THE PROBLEM: Reproduce all of the data exactly, with no line skipped.

════════════════

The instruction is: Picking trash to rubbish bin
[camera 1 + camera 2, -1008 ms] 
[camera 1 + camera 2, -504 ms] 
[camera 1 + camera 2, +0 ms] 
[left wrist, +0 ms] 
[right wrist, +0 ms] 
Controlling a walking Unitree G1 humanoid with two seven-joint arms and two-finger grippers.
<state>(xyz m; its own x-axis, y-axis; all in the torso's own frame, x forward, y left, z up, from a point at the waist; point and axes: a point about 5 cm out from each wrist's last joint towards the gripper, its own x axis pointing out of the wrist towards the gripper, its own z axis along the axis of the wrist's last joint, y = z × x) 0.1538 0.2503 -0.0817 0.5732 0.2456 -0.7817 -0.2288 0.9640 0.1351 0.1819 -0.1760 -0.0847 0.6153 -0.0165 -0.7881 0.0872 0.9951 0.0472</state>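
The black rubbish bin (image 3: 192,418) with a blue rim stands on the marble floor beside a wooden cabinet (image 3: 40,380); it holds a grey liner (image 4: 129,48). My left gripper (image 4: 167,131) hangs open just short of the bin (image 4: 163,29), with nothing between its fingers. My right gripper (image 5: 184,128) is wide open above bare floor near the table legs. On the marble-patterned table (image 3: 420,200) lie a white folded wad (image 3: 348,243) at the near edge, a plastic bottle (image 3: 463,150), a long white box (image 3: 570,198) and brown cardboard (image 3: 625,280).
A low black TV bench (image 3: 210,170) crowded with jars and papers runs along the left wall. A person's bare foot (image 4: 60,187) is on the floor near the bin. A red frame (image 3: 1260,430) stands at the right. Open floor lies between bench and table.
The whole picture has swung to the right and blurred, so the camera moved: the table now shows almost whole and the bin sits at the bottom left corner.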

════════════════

SOLVED EXERCISE:
The instruction is: Picking trash to rubbish bin
[camera 1 + camera 2, -1008 ms] 
[camera 1 + camera 2, -504 ms] 
[camera 1 + camera 2, +0 ms] 
[left wrist, +0 ms] 
[right wrist, +0 ms] 
Controlling a walking Unitree G1 humanoid with two seven-joint arms and two-finger grippers.
<state>(xyz m; its own x-axis, y-axis; all in the torso's own frame, x forward, y left, z up, from a point at the waist; point and axes: a point about 5 cm out from each wrist's last joint towards the gripper, its own x axis pointing out of the wrist towards the gripper, its own z axis along the axis of the wrist's last joint, y = z × x) 0.1538 0.2503 -0.0817 0.5732 0.2456 -0.7817 -0.2288 0.9640 0.1351 0.1819 -0.1760 -0.0847 0.6153 -0.0165 -0.7881 0.0872 0.9951 0.0472</state>
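The black rubbish bin (image 3: 192,418) with a blue rim stands on the marble floor beside a wooden cabinet (image 3: 40,380); it holds a grey liner (image 4: 129,48). My left gripper (image 4: 167,131) hangs open just short of the bin (image 4: 163,29), with nothing between its fingers. My right gripper (image 5: 184,128) is wide open above bare floor near the table legs. On the marble-patterned table (image 3: 420,200) lie a white folded wad (image 3: 348,243) at the near edge, a plastic bottle (image 3: 463,150), a long white box (image 3: 570,198) and brown cardboard (image 3: 625,280).
A low black TV bench (image 3: 210,170) crowded with jars and papers runs along the left wall. A person's bare foot (image 4: 60,187) is on the floor near the bin. A red frame (image 3: 1260,430) stands at the right. Open floor lies between bench and table.
The whole picture has swung to the right and blurred, so the camera moved: the table now shows almost whole and the bin sits at the bottom left corner.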

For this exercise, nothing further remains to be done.